→ Problem to work on
For each line in the data below that has the word "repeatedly", copy that line.

→ Extracted entries
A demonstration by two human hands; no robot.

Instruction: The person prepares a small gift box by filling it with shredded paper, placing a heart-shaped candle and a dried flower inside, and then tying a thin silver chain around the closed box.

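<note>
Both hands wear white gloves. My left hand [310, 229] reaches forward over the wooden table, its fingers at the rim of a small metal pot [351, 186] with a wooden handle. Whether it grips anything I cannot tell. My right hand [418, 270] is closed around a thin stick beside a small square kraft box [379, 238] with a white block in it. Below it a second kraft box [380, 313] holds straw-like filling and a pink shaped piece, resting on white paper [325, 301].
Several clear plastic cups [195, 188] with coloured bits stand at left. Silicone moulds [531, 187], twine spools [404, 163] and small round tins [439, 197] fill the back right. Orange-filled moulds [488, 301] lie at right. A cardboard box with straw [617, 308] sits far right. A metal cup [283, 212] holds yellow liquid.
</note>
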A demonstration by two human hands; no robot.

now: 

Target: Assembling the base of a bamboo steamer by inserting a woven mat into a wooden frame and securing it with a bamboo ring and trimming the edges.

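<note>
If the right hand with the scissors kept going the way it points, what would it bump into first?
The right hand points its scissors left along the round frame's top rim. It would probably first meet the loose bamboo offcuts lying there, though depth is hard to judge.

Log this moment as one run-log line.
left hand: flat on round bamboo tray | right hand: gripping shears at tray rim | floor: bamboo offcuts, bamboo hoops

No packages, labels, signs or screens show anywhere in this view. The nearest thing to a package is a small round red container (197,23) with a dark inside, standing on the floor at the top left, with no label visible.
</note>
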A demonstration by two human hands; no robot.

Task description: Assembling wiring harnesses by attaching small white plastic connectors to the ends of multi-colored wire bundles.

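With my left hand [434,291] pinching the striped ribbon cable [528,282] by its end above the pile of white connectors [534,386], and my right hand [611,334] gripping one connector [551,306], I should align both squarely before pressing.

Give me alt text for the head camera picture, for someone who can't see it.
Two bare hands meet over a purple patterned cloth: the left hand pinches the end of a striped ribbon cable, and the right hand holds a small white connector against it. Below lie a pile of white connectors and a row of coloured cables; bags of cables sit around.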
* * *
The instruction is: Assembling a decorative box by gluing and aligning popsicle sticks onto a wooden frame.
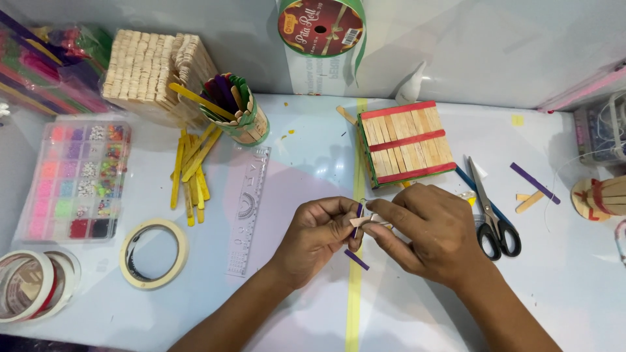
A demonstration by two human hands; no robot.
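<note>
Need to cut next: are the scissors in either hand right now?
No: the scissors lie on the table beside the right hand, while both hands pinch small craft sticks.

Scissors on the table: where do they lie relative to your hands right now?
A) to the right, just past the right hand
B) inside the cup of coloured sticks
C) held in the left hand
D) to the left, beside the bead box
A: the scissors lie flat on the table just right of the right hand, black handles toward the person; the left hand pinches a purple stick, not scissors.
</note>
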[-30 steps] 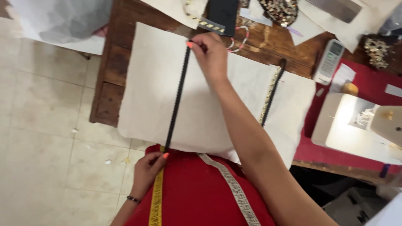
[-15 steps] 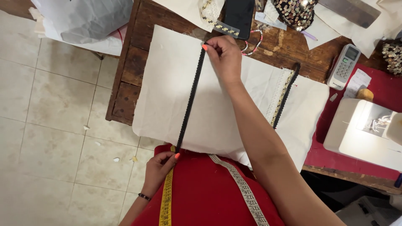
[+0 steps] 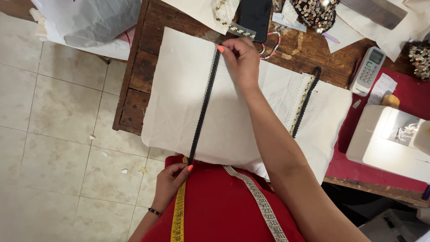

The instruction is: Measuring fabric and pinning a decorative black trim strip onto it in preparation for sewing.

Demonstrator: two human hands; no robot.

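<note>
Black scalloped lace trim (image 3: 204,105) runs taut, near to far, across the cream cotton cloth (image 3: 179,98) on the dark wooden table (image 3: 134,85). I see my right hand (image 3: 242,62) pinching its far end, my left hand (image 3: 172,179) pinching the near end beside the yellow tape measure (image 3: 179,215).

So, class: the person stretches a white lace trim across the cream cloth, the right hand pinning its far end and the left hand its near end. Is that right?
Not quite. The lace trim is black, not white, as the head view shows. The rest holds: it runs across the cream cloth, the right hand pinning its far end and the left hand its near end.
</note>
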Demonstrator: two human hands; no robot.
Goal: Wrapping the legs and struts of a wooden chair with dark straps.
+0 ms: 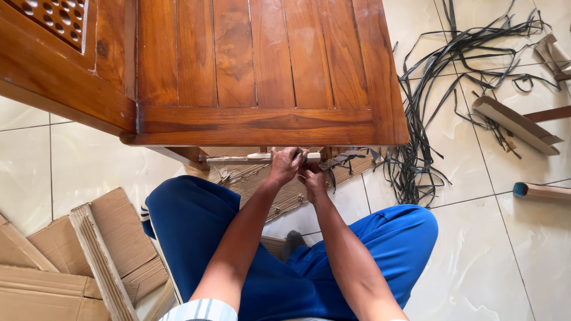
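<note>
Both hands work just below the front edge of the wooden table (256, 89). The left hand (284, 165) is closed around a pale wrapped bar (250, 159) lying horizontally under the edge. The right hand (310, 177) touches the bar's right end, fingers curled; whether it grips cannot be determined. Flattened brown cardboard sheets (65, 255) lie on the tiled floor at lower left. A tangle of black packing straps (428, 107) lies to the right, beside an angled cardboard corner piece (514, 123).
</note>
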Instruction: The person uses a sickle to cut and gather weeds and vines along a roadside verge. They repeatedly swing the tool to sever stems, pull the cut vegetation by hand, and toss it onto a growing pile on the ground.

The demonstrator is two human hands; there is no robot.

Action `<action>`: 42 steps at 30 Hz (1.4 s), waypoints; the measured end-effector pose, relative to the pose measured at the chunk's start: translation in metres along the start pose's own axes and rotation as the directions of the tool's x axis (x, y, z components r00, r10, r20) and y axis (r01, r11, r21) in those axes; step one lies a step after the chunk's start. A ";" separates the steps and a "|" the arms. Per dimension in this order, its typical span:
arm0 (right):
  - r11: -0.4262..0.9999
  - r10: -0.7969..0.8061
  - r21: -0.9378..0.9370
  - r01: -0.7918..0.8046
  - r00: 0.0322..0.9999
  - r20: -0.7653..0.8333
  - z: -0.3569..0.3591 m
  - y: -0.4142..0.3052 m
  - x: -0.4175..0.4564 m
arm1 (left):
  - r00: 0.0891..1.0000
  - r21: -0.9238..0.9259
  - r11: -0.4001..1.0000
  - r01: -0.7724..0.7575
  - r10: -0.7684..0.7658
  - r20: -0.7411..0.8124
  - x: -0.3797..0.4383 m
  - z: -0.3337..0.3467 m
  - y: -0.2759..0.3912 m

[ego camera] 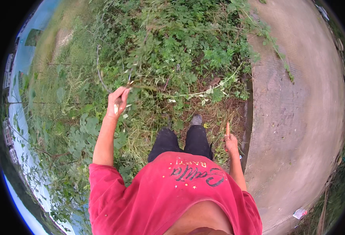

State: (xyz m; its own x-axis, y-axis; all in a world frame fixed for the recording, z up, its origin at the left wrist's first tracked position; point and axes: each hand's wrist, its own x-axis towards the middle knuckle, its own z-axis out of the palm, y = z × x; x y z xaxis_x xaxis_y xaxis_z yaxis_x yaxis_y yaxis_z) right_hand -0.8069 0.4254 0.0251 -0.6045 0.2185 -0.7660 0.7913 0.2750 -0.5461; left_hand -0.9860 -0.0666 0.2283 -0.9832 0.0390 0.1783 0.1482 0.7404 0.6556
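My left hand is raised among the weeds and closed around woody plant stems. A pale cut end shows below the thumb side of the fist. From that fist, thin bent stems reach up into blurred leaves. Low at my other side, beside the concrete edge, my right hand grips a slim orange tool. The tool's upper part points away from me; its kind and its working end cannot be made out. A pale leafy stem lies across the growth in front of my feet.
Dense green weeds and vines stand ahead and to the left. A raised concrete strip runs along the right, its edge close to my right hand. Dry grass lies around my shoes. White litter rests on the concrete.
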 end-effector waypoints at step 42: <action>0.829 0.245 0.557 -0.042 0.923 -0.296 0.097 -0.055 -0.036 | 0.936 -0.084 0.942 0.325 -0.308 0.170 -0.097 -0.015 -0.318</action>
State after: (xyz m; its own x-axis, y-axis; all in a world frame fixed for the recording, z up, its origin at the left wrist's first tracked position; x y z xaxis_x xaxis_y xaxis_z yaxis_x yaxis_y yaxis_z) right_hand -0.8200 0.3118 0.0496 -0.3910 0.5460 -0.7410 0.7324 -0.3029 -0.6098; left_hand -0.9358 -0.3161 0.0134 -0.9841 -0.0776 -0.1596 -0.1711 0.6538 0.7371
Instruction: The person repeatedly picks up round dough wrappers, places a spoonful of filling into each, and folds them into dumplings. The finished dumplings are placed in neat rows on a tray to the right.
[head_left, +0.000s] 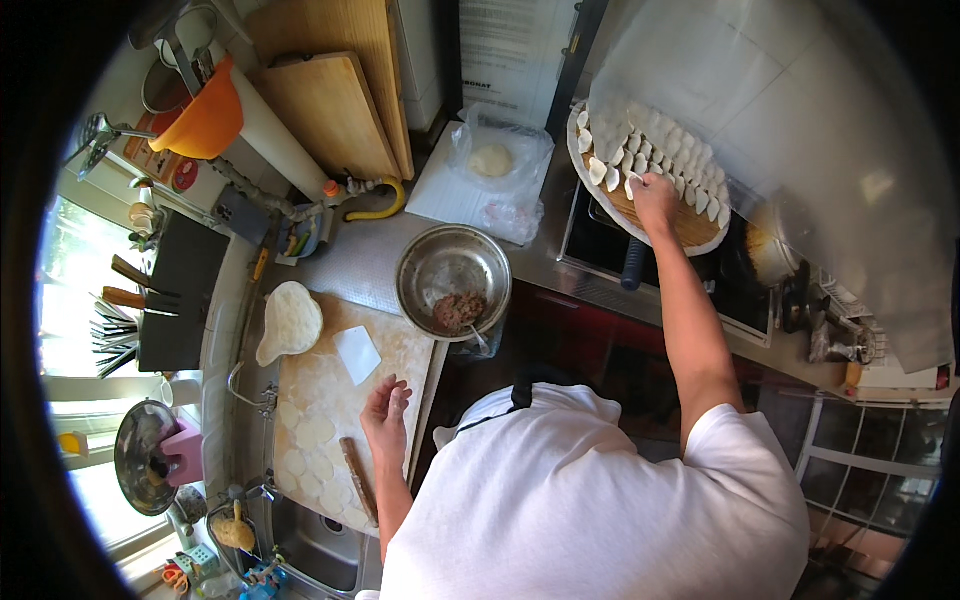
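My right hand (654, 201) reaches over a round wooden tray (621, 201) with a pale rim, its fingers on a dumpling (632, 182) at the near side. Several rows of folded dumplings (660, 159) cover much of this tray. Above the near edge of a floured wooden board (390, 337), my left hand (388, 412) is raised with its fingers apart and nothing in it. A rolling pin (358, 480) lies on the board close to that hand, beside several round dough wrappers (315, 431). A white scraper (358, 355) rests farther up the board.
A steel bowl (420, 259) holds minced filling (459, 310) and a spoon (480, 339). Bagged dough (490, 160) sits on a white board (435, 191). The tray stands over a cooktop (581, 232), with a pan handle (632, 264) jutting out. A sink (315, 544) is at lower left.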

→ Answer section
Instruction: The person uses a sickle to cut and gather weeds and vines along a roadside verge. They repeatedly swing the tool to sever stems, pull the cut vegetation by hand, and toss it onto a growing pile on the ground.
Instruction: The person repeatedly picks up round dough wrappers, places a spoonful of filling into each, and folds them into dumplings. The finished dumplings are placed in neat rows on a tray to the right.

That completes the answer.